Pour justifier cette décision, le musée a relayé les mots de Neal Spencer, responsable de la section égyptienne du musée : « Ces chaussures racontent l’histoire d’une icône égyptienne moderne, qui a eu une réelle incidence en Grande-Bretagne, et qui s’inscrit complètement dans notre projet d’acquérir des objets racontant l’histoire moderne de l’Égypte. »

Dans son pays, c’est fou

Au-delà du Royaume-Uni, Mohamed Salah jouit d’une image positive en Europe, en Afrique et, évidemment, dans le monde arabe, dont il est le plus grand ambassadeur. Et dans son pays, l’Égypte, plongé en plein chaos politique depuis le printemps arabe de 2011, il s’est fait une place entre les pyramides de Gizeh et le phare d’Alexandrie.

Avec ses deux buts lors d’un match décisif contre le Congo (2-1), c’est lui qui a envoyé l’Égypte à la Coupe du monde, en Russie. Suffisant pour faire de lui le joueur providentiel de sa sélection.

Impliqué socialement, l’attaquant égyptien de Liverpool a dépensé près de 600 000 dollars pour acheter des terres qui serviront à construire une usine de traitement des eaux usées dans son village natal, Nagrig. Une légende se construit aussi avec des gestes comme celui-là.

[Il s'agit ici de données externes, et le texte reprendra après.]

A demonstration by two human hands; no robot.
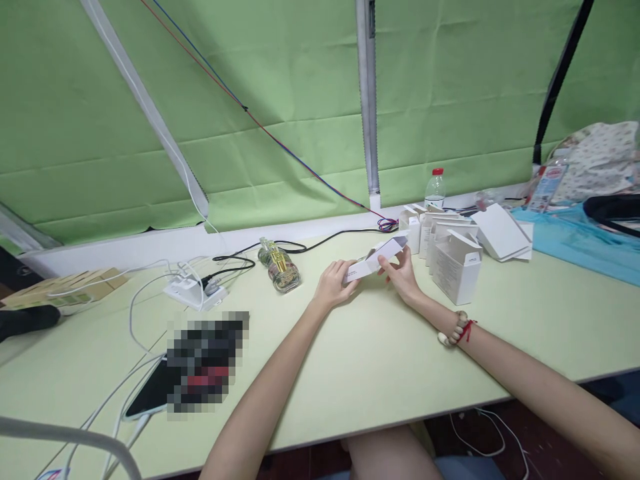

Signe qui ne trompe pas : Mohamed Salah s’est même invité à la dernière élection présidentielle égyptienne de mars dernier. Certes, Abdel Fattah al-Sissi a largement dominé le scrutin avec 92 % des voix, tandis que son unique adversaire, Moussa Mostafa Moussa, se contentait de 3 % des voix. Mais les deux hommes ont eu en effet un adversaire inattendu. Comme le rapportait le journal Al-Ahram, de nombreux abstentionnistes ont rayé les deux noms sur le bulletin de vote pour les remplacer par celui de Mohamed Salah. Et ce, alors qu’il n’était même pas candidat !

La blessure qui tombe mal
Blessé à l’épaule lors de la finale de la Ligue des champions le 26 mai dernier, Mo Salah devrait toutefois tenir sa place lors de la Coupe du monde, en Russie. C’est tout un peuple qui retient son souffle. Et avec lui, tous les passionnés de soccer.